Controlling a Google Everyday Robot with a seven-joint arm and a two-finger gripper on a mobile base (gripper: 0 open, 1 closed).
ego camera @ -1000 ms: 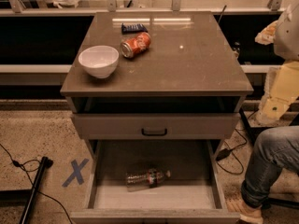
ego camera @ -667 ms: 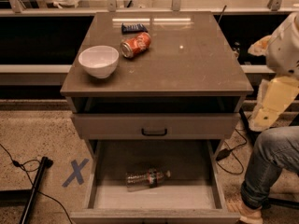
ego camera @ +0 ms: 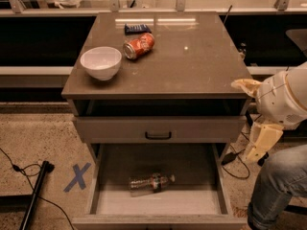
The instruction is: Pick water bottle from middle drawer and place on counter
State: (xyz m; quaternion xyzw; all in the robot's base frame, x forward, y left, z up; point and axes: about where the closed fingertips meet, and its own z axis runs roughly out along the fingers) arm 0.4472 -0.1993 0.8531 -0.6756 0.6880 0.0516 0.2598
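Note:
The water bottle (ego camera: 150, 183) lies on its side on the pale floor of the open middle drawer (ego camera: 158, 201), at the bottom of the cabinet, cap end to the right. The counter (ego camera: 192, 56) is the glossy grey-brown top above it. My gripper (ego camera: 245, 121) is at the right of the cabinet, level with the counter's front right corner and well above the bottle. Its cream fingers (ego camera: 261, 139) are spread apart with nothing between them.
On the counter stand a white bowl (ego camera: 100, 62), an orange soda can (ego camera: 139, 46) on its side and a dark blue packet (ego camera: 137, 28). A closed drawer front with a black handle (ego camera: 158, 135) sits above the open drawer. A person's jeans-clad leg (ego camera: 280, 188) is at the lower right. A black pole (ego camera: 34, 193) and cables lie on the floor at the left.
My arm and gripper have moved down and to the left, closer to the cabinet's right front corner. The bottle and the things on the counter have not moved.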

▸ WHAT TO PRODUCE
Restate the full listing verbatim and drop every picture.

▸ RESPONSE TO THIS EXERCISE
Controlling a Google Everyday Robot with a seven-joint arm and a two-finger gripper on a mobile base (gripper: 0 open, 1 closed).
ego camera @ -1000 ms: 
ego camera @ -667 ms: 
ego camera @ +0 ms: 
The instruction is: Pick water bottle from middle drawer and place on counter
State: (xyz m; quaternion xyzw; all in the robot's base frame, x forward, y left, z up; point and axes: about where the closed fingertips meet, and its own z axis runs roughly out along the fingers) arm 0.4472 -0.1993 0.8531 -0.6756 0.6880 0.0516 0.2598
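Note:
The water bottle (ego camera: 150, 183) lies on its side on the pale floor of the open middle drawer (ego camera: 158, 201), at the bottom of the cabinet, cap end to the right. The counter (ego camera: 192, 56) is the glossy grey-brown top above it. My gripper (ego camera: 245, 121) is at the right of the cabinet, level with the counter's front right corner and well above the bottle. Its cream fingers (ego camera: 261, 139) are spread apart with nothing between them.
On the counter stand a white bowl (ego camera: 100, 62), an orange soda can (ego camera: 139, 46) on its side and a dark blue packet (ego camera: 137, 28). A closed drawer front with a black handle (ego camera: 158, 135) sits above the open drawer. A person's jeans-clad leg (ego camera: 280, 188) is at the lower right. A black pole (ego camera: 34, 193) and cables lie on the floor at the left.
My arm and gripper have moved down and to the left, closer to the cabinet's right front corner. The bottle and the things on the counter have not moved.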

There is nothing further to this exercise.